[DATA EXTRACT]
......
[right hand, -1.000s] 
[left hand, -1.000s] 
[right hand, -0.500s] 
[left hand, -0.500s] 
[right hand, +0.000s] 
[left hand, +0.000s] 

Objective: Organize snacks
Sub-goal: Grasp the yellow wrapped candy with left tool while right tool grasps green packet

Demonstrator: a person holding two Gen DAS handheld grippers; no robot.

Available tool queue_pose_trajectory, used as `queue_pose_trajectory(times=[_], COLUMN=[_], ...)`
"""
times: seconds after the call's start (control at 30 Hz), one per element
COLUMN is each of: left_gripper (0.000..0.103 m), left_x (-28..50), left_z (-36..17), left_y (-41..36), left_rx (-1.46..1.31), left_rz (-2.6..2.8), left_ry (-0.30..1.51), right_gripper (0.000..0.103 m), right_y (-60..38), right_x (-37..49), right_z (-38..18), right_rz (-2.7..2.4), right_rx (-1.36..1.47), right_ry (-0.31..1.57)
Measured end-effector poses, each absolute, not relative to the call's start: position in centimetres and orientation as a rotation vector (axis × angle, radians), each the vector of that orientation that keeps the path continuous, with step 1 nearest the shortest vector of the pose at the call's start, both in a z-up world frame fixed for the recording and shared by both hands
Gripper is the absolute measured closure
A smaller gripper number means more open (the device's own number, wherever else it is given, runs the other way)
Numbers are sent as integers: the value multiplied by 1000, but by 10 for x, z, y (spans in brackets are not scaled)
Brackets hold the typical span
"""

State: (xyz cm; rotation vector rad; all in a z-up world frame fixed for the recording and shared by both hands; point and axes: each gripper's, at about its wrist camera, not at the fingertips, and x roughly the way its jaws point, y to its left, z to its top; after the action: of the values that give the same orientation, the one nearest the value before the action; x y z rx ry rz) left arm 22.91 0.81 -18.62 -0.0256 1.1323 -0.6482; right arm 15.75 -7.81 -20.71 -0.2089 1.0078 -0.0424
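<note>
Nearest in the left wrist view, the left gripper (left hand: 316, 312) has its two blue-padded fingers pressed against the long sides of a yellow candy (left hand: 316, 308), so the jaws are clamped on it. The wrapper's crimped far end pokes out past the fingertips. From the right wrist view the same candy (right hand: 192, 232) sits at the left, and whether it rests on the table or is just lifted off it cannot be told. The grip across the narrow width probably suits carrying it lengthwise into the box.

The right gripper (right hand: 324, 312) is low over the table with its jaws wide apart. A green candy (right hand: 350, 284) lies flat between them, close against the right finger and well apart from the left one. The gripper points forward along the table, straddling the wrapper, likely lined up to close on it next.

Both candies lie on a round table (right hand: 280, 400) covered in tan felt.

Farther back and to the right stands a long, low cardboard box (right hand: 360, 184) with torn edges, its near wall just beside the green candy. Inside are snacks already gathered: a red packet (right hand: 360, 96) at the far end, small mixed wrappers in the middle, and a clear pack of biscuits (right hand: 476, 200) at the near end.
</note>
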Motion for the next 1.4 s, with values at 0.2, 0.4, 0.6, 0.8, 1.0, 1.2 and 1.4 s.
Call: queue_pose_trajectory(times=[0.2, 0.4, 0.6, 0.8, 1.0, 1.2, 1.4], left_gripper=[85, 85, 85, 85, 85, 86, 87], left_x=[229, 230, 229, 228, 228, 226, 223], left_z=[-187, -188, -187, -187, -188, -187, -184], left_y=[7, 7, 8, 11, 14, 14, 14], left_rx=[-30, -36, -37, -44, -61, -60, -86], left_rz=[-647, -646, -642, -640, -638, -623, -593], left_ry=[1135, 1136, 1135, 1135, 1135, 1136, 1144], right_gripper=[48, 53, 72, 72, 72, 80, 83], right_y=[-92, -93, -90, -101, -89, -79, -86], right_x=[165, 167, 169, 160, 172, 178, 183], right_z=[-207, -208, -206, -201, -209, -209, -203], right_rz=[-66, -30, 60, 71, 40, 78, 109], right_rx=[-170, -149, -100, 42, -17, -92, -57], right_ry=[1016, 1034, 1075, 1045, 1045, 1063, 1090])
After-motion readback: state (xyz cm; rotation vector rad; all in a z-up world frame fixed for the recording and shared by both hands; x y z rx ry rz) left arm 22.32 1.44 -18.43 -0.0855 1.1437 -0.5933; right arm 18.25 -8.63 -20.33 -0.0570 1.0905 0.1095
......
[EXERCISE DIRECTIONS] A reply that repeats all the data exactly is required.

[EXERCISE ANSWER]
[right hand, -1.000s] 
[left hand, -1.000s] 
[right hand, -0.500s] 
[left hand, -0.500s] 
[right hand, +0.000s] 
[left hand, +0.000s] 

Objective: Organize snacks
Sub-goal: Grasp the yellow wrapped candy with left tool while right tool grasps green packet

Demonstrator: a person holding two Gen DAS handheld grippers; no robot.

Available tool queue_pose_trajectory, used as `queue_pose_trajectory(times=[_], COLUMN=[_], ...)`
"""
times: seconds after the call's start (control at 30 Hz), one per element
COLUMN is each of: left_gripper (0.000..0.103 m), left_x (-28..50), left_z (-36..17), left_y (-41..36), left_rx (-1.46..1.31), left_rz (-2.6..2.8), left_ry (-0.30..1.51), right_gripper (0.000..0.103 m), right_y (-60..38), right_x (-37..49), right_z (-38..18), right_rz (-2.7..2.4), right_rx (-1.36..1.47), right_ry (-0.31..1.57)
Measured end-effector poses, each absolute, not relative to the call's start: position in centimetres and orientation as a rotation vector (axis × angle, radians), each the vector of that orientation that keeps the path continuous, with step 1 nearest the shortest vector of the pose at the call's start, both in a z-up world frame fixed for the recording and shared by both hands
Gripper is the absolute measured closure
A smaller gripper number means more open (the device's own number, wherever else it is given, runs the other way)
Numbers are sent as integers: the value multiplied by 1000, but by 10 for x, z, y (spans in brackets are not scaled)
Brackets hold the typical span
"""

State: (xyz cm; rotation vector rad; all in a z-up world frame fixed for the recording and shared by both hands; point and axes: each gripper's, at about its wrist camera, not at the fingertips, and x roughly the way its jaws point, y to its left, z to its top; after the action: of the values that give the same orientation, the one nearest the value before the action; x y z rx ry rz) left arm 22.91 0.81 -18.62 -0.0256 1.1323 -0.6482; right arm 15.75 -7.81 -20.71 -0.2089 1.0078 -0.0424
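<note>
Nearest in the left wrist view, the left gripper (left hand: 316, 312) has its two blue-padded fingers pressed against the long sides of a yellow candy (left hand: 316, 308), so the jaws are clamped on it. The wrapper's crimped far end pokes out past the fingertips. From the right wrist view the same candy (right hand: 192, 232) sits at the left, and whether it rests on the table or is just lifted off it cannot be told. The grip across the narrow width probably suits carrying it lengthwise into the box.

The right gripper (right hand: 324, 312) is low over the table with its jaws wide apart. A green candy (right hand: 350, 284) lies flat between them, close against the right finger and well apart from the left one. The gripper points forward along the table, straddling the wrapper, likely lined up to close on it next.

Both candies lie on a round table (right hand: 280, 400) covered in tan felt.

Farther back and to the right stands a long, low cardboard box (right hand: 360, 184) with torn edges, its near wall just beside the green candy. Inside are snacks already gathered: a red packet (right hand: 360, 96) at the far end, small mixed wrappers in the middle, and a clear pack of biscuits (right hand: 476, 200) at the near end.
</note>
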Motion for the next 1.4 s, with values at 0.2, 0.4, 0.6, 0.8, 1.0, 1.2 and 1.4 s.
Call: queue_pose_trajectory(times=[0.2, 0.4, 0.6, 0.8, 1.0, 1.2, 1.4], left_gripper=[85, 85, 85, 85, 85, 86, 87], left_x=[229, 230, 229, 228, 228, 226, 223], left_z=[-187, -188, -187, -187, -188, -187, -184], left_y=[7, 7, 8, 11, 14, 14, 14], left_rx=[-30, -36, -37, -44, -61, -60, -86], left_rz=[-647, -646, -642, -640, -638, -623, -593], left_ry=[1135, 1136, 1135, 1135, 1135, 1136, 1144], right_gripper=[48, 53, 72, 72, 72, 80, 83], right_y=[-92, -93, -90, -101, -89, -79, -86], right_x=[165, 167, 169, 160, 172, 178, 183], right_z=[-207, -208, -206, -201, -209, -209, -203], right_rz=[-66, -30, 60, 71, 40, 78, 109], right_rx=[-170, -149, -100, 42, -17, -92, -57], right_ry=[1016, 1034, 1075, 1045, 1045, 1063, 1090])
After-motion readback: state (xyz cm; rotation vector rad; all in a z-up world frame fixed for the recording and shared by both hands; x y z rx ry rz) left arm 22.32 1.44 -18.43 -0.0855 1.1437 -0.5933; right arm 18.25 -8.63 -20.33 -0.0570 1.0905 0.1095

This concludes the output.